◆ WHAT YOU HAVE TO DO: As the answer, set down the lines below from the one containing "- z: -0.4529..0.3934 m" through the one containing "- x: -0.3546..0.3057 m", exactly and inclusively, and no others.

BEGIN SOURCE DATA

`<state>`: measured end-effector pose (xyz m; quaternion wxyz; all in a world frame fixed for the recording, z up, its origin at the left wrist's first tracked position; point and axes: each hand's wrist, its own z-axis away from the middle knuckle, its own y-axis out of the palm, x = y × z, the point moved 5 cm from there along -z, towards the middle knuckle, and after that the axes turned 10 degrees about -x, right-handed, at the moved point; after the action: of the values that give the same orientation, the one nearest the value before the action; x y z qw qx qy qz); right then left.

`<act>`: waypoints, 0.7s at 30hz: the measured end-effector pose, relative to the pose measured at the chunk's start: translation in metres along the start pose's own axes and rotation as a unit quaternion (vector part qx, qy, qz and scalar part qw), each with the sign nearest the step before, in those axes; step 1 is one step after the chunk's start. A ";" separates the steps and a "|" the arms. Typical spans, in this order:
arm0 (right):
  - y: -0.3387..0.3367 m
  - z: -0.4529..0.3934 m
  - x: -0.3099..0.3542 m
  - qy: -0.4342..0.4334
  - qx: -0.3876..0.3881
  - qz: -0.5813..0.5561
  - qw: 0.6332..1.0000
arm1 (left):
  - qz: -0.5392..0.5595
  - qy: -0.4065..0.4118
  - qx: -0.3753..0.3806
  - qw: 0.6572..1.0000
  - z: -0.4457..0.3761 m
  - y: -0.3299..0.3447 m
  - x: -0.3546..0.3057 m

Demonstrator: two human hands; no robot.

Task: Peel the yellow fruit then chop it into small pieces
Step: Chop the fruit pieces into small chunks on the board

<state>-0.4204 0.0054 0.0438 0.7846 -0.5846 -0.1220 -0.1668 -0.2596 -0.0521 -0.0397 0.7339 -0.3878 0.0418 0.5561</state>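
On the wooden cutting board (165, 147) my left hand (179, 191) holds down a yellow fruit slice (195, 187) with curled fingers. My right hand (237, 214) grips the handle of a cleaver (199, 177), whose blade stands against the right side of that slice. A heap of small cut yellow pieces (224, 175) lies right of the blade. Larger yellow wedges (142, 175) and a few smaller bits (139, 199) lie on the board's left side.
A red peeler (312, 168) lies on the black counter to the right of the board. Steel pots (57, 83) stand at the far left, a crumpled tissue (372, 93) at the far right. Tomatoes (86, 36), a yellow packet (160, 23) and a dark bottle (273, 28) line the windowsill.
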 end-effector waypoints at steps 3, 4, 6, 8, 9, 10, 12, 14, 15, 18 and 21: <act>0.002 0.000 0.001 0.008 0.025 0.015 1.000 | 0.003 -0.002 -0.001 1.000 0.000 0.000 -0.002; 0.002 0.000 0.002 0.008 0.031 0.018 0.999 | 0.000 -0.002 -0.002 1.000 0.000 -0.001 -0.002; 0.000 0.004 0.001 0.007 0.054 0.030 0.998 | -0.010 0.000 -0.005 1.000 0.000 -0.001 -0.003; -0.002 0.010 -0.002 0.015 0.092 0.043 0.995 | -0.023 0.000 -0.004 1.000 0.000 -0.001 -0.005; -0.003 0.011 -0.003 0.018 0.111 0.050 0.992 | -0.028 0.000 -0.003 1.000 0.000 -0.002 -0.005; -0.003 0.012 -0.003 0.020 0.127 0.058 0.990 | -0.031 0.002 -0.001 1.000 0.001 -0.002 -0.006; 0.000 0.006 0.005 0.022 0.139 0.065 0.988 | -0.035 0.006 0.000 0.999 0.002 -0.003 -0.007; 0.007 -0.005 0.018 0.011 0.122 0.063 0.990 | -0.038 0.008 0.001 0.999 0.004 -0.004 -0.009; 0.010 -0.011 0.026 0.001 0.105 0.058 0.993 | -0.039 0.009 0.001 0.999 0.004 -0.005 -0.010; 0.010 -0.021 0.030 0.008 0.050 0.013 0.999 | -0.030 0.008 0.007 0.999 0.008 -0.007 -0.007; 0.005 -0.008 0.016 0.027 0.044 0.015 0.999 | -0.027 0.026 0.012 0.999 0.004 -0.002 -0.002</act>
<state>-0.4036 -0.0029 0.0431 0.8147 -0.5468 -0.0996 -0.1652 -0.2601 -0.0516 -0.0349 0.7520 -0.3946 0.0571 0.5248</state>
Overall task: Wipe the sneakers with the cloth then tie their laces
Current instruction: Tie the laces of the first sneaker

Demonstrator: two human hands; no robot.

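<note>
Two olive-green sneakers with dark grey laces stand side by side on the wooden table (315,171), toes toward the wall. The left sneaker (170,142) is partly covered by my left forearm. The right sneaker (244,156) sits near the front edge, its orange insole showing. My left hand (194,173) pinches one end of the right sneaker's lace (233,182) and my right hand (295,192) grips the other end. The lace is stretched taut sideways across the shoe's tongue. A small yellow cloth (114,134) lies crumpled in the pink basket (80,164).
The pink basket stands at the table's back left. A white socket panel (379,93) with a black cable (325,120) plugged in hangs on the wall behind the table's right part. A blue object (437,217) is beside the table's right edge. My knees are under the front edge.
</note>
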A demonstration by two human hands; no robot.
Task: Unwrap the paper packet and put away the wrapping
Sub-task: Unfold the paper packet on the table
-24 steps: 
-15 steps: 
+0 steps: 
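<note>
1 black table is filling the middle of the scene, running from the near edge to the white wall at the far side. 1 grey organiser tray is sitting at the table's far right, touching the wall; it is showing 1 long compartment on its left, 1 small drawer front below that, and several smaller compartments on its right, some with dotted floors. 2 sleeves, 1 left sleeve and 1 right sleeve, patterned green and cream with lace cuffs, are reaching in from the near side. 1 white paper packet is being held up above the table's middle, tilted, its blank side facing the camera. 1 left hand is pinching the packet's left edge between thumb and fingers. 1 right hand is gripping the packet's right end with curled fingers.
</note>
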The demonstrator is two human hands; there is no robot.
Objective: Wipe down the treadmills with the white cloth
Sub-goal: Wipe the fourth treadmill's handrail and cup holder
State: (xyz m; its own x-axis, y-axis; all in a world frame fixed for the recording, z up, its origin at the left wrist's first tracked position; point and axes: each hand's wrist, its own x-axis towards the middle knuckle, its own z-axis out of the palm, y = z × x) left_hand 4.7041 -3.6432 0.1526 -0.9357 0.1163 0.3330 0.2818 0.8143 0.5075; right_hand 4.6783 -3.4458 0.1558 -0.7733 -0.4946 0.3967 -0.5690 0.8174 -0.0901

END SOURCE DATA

◆ EXERCISE OUTPUT:
  - z: -0.4529..0.3934 m
  - x: -0.3099..0.3542 m
  - qy: -0.4342..0.4334
  - qx: -0.3876..0.3881
  - qz: -0.5813..0.5561
  - qw: 0.6332..1.0000
arm1 (left):
  - qz: -0.5392..0.5595
  - qy: -0.4065..0.4118
  - qx: -0.3753..0.3806
  - qw: 0.6572..1.0000
  - z: -0.4457..0.3761 m
  - y: -0.3299..0.3447 m
  - x: -0.3546..0.3057 m

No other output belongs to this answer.